_Your task_:
Every record must be repeated exactly, with no omission.

(Stored data entries)

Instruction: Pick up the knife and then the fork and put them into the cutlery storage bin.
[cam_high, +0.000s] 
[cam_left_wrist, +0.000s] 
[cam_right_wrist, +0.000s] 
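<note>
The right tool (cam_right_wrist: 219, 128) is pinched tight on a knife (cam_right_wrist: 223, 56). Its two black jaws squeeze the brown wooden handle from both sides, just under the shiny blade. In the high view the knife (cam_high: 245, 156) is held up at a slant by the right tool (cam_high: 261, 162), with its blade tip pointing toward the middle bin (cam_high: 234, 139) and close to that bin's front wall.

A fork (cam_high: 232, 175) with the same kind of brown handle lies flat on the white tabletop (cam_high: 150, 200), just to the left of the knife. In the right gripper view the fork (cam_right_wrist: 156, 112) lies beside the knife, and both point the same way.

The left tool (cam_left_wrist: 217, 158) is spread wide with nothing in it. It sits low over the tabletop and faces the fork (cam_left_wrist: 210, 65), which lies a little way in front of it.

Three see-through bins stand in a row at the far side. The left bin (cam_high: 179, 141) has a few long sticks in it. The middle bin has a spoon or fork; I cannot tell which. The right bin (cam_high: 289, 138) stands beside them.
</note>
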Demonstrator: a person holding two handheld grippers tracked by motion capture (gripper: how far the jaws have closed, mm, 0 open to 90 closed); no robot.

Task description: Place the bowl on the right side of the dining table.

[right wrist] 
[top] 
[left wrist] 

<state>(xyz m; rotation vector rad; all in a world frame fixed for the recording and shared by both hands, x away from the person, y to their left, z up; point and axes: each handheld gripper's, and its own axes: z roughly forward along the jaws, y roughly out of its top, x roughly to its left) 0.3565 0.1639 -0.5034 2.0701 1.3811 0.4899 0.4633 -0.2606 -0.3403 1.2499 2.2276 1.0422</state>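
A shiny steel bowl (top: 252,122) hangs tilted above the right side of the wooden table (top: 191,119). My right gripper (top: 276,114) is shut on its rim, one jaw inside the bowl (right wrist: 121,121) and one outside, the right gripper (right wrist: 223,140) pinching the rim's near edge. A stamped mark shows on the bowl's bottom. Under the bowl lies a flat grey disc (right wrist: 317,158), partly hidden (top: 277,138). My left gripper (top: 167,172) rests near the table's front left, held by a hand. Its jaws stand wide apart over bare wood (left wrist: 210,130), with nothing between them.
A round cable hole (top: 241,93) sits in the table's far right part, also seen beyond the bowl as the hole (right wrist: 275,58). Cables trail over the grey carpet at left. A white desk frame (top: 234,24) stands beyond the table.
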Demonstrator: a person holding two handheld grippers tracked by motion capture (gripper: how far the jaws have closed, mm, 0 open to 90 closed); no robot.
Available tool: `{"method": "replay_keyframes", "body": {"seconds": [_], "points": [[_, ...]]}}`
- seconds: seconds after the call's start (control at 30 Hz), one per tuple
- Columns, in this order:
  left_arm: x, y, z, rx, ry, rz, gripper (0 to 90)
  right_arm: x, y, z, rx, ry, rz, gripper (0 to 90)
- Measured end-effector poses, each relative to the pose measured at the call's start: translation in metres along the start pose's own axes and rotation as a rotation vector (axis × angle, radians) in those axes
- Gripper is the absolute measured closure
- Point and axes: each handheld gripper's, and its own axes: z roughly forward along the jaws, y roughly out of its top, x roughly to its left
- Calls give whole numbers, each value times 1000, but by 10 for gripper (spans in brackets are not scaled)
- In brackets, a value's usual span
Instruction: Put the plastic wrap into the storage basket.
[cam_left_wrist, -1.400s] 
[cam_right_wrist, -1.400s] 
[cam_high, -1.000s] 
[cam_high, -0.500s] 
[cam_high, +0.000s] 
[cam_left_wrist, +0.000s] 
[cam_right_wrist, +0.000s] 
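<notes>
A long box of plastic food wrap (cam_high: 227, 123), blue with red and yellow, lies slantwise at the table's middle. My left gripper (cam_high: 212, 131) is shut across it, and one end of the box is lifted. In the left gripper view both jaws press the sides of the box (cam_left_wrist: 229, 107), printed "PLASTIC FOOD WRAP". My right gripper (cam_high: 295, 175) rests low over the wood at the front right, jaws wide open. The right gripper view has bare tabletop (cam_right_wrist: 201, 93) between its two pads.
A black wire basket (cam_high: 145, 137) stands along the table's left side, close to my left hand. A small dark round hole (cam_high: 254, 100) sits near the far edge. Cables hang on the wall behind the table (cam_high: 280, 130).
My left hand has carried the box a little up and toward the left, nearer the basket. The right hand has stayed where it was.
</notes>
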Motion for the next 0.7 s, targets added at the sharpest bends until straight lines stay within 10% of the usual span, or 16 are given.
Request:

_Task result_:
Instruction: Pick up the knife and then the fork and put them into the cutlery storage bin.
[cam_high, +0.000s] 
[cam_left_wrist, +0.000s] 
[cam_right_wrist, +0.000s] 
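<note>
The right tool (cam_right_wrist: 219, 128) is pinched tight on a knife (cam_right_wrist: 223, 56). Its two black jaws squeeze the brown wooden handle from both sides, just under the shiny blade. In the high view the knife (cam_high: 245, 156) is held up at a slant by the right tool (cam_high: 261, 162), with its blade tip pointing toward the middle bin (cam_high: 234, 139) and close to that bin's front wall.

A fork (cam_high: 232, 175) with the same kind of brown handle lies flat on the white tabletop (cam_high: 150, 200), just to the left of the knife. In the right gripper view the fork (cam_right_wrist: 156, 112) lies beside the knife, and both point the same way.

The left tool (cam_left_wrist: 217, 158) is spread wide with nothing in it. It sits low over the tabletop and faces the fork (cam_left_wrist: 210, 65), which lies a little way in front of it.

Three see-through bins stand in a row at the far side. The left bin (cam_high: 179, 141) has a few long sticks in it. The middle bin has a spoon or fork; I cannot tell which. The right bin (cam_high: 289, 138) stands beside them.
</note>
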Demonstrator: a person holding two handheld grippers tracked by motion capture (gripper: how far the jaws have closed, mm, 0 open to 90 closed); no robot.

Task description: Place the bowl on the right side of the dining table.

[right wrist] 
[top] 
[left wrist] 

<state>(xyz m; rotation vector rad; all in a world frame fixed for the recording and shared by both hands, x away from the person, y to their left, z up; point and axes: each handheld gripper's, and its own axes: z roughly forward along the jaws, y roughly out of its top, x roughly to its left) 0.3565 0.1639 -0.5034 2.0701 1.3811 0.4899 0.4633 -0.2606 -0.3403 1.2499 2.2276 1.0422</state>
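A shiny steel bowl (top: 252,122) hangs tilted above the right side of the wooden table (top: 191,119). My right gripper (top: 276,114) is shut on its rim, one jaw inside the bowl (right wrist: 121,121) and one outside, the right gripper (right wrist: 223,140) pinching the rim's near edge. A stamped mark shows on the bowl's bottom. Under the bowl lies a flat grey disc (right wrist: 317,158), partly hidden (top: 277,138). My left gripper (top: 167,172) rests near the table's front left, held by a hand. Its jaws stand wide apart over bare wood (left wrist: 210,130), with nothing between them.
A round cable hole (top: 241,93) sits in the table's far right part, also seen beyond the bowl as the hole (right wrist: 275,58). Cables trail over the grey carpet at left. A white desk frame (top: 234,24) stands beyond the table.
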Demonstrator: a person holding two handheld grippers tracked by motion capture (gripper: how far the jaws have closed, mm, 0 open to 90 closed); no robot.
Available tool: `{"method": "replay_keyframes", "body": {"seconds": [_], "points": [[_, ...]]}}`
- seconds: seconds after the call's start (control at 30 Hz), one per tuple
- Columns, in this order:
  left_arm: x, y, z, rx, ry, rz, gripper (0 to 90)
  right_arm: x, y, z, rx, ry, rz, gripper (0 to 90)
- Measured end-effector poses, each relative to the pose measured at the call's start: translation in metres along the start pose's own axes and rotation as a rotation vector (axis × angle, radians) in those axes
- Gripper is the absolute measured closure
- Point and axes: each handheld gripper's, and its own axes: z roughly forward along the jaws, y roughly out of its top, x roughly to its left
- Calls give whole numbers, each value times 1000, but by 10 for gripper (spans in brackets are not scaled)
- In brackets, a value's usual span
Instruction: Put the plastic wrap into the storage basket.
[cam_left_wrist, -1.400s] 
[cam_right_wrist, -1.400s] 
[cam_high, -1.000s] 
[cam_high, -0.500s] 
[cam_high, +0.000s] 
[cam_left_wrist, +0.000s] 
[cam_right_wrist, +0.000s] 
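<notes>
A long box of plastic food wrap (cam_high: 227, 123), blue with red and yellow, lies slantwise at the table's middle. My left gripper (cam_high: 212, 131) is shut across it, and one end of the box is lifted. In the left gripper view both jaws press the sides of the box (cam_left_wrist: 229, 107), printed "PLASTIC FOOD WRAP". My right gripper (cam_high: 295, 175) rests low over the wood at the front right, jaws wide open. The right gripper view has bare tabletop (cam_right_wrist: 201, 93) between its two pads.
A black wire basket (cam_high: 145, 137) stands along the table's left side, close to my left hand. A small dark round hole (cam_high: 254, 100) sits near the far edge. Cables hang on the wall behind the table (cam_high: 280, 130).
My left hand has carried the box a little up and toward the left, nearer the basket. The right hand has stayed where it was.
</notes>
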Motion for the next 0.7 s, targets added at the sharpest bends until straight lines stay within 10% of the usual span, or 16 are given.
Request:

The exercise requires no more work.